From: Rahul Lakkireddy <rahul.lakkireddy@chelsio.com>
To: Jakub Kicinski <kubakici@wp.pl>
Cc: Florian Fainelli <f.fainelli@gmail.com>,
David Miller <davem@davemloft.net>,
"netdev@vger.kernel.org" <netdev@vger.kernel.org>,
Ganesh GR <ganeshgr@chelsio.com>,
Nirranjan Kirubaharan <nirranjan@chelsio.com>,
Indranil Choudhury <indranil@chelsio.com>
Subject: Re: [PATCH net-next] cxgb4: append firmware dump to vmcore in kernel panic
Date: Wed, 21 Feb 2018 20:55:17 +0530 [thread overview]
Message-ID: <20180221152516.GA12148@chelsio.com> (raw)
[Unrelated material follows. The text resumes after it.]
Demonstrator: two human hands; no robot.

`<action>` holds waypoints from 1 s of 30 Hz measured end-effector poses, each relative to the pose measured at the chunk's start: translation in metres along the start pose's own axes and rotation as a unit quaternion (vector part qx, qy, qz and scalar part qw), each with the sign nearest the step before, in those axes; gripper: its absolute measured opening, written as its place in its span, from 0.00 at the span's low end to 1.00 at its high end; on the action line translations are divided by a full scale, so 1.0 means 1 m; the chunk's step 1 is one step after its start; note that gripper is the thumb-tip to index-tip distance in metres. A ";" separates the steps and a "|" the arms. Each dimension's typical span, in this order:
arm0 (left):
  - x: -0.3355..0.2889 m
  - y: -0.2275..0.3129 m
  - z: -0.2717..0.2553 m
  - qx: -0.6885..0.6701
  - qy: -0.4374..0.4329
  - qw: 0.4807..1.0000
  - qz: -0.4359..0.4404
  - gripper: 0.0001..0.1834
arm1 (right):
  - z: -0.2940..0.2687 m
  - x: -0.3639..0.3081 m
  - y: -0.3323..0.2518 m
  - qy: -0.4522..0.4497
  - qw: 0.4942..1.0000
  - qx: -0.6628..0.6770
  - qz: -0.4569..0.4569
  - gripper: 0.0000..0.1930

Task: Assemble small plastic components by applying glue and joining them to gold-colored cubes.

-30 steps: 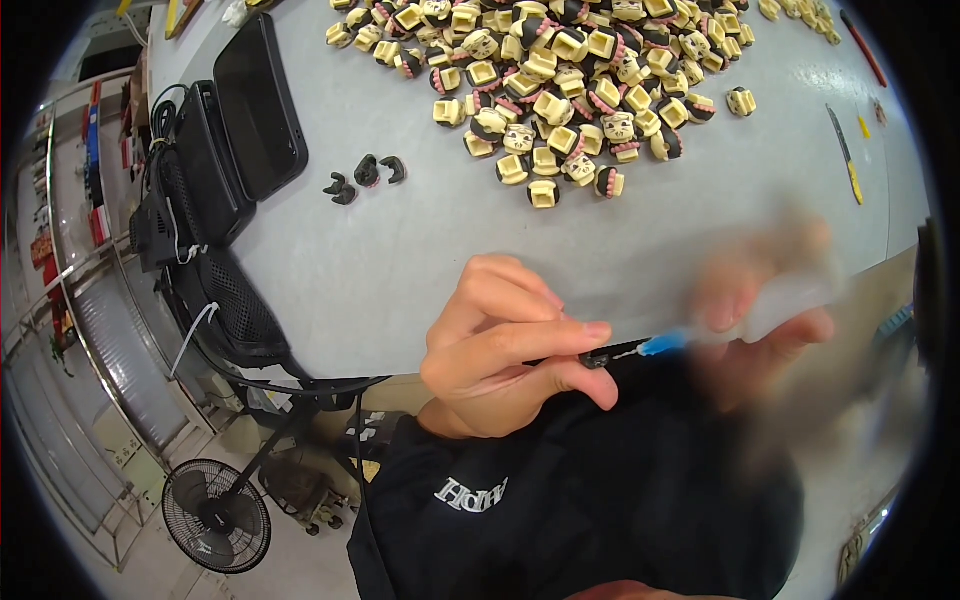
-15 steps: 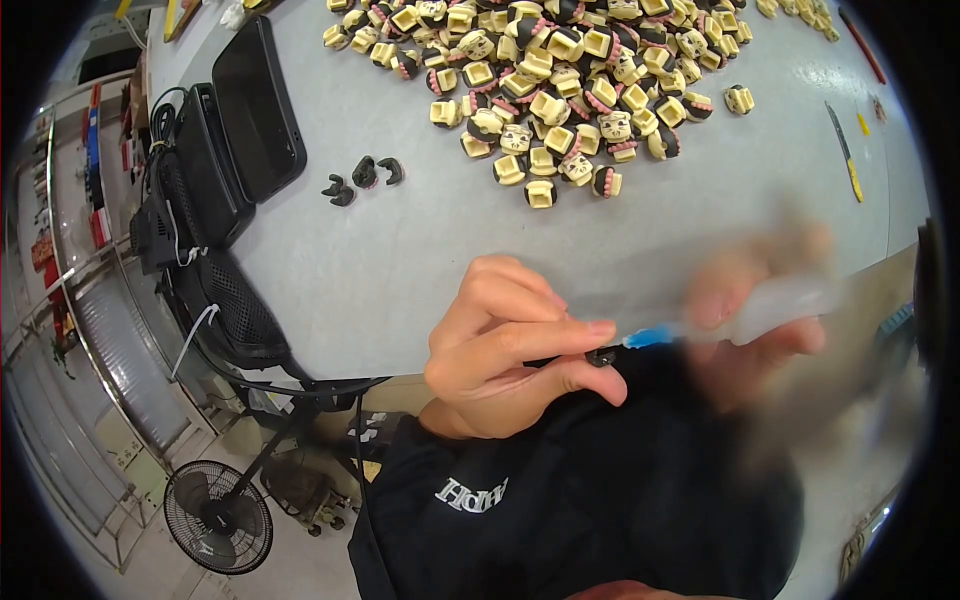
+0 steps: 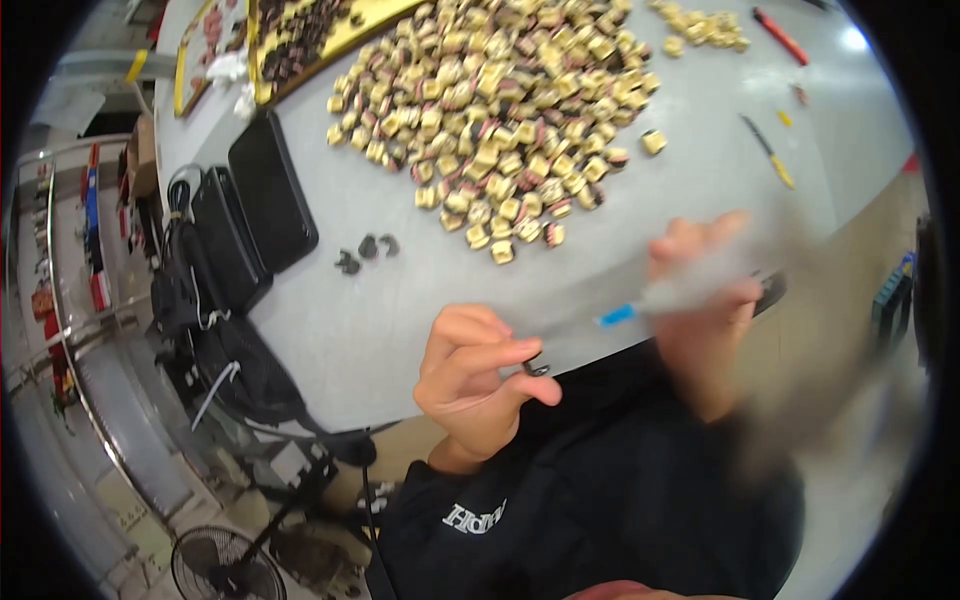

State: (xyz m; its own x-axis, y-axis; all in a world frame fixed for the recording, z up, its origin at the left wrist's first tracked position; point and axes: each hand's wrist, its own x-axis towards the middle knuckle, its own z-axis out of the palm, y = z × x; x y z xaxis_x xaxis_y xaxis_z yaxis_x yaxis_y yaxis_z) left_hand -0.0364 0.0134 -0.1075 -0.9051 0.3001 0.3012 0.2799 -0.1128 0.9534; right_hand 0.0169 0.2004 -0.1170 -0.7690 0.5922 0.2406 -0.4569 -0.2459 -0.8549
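Between the thumb and fingers of my left hand (image 3: 470, 375) sits a small black part (image 3: 537, 368), held just over the table's near edge. My right hand (image 3: 700, 320), blurred by motion, grips a translucent squeeze bottle (image 3: 705, 281) with a blue dispensing tip (image 3: 617, 316). That tip points toward the black part, with a gap between them. Left of my hands, a few similar black pieces (image 3: 368, 246) lie on the grey table (image 3: 340, 330). Beyond my hands spreads a big heap of small cream, black and pink moulded figures (image 3: 495, 130).
Black tablet-like devices (image 3: 272, 195) with cables stand at the left. Yellow-edged trays (image 3: 300, 55) of dark and pink parts lie far left. At right are a yellow-handled knife (image 3: 770, 153), a red pen-like tool (image 3: 781, 37) and loose cream pieces (image 3: 705, 28). A fan (image 3: 228, 565) stands below left.
The blue tip has drawn away from the black part. My left hand has shifted slightly left and still pinches it. The view has moved, bringing the trays into sight.
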 end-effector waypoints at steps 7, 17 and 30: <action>-0.004 -0.003 -0.001 -0.026 -0.001 1.000 0.010 0.23 | -0.018 0.007 -0.027 -0.067 0.971 -0.222 -0.055 0.21; -0.003 0.000 0.000 -0.041 -0.007 0.999 -0.011 0.22 | -0.033 0.014 -0.035 -0.123 0.905 -0.404 -0.052 0.24; 0.000 0.001 0.002 -0.060 -0.012 0.998 0.013 0.19 | -0.063 0.135 -0.053 -0.185 0.720 -0.626 -0.237 0.12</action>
State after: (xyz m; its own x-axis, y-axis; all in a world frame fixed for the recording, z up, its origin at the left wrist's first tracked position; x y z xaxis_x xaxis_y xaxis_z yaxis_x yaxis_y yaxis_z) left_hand -0.0356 0.0150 -0.1064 -0.8898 0.3179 0.3275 0.2617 -0.2325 0.9367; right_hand -0.0342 0.3419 -0.0678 -0.8310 0.0803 0.5504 -0.1244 0.9376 -0.3246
In-Reply-To: <20180220170420.25d6e391@cakuba.netronome.com>
On Tuesday, February 02/20/18, 2018 at 17:04:20 -0800, Jakub Kicinski wrote:
> On Tue, 20 Feb 2018 16:51:03 -0800, Florian Fainelli wrote:
> > On 02/20/2018 04:43 PM, Jakub Kicinski wrote:
> > > On Mon, 19 Feb 2018 18:04:17 +0530, Rahul Lakkireddy wrote:
> > >> Our requirement is to analyze the state of firmware/hardware at the
> > >> time of kernel panic.
> > >
> > > I was wondering about this since you posted the patch and I can't come
> > > up with any specific scenario where kernel crash would correlate
> > > clearly with device state in non-trivial way.
> > >
> > > Perhaps there is something about cxgb4 HW/FW that makes this useful.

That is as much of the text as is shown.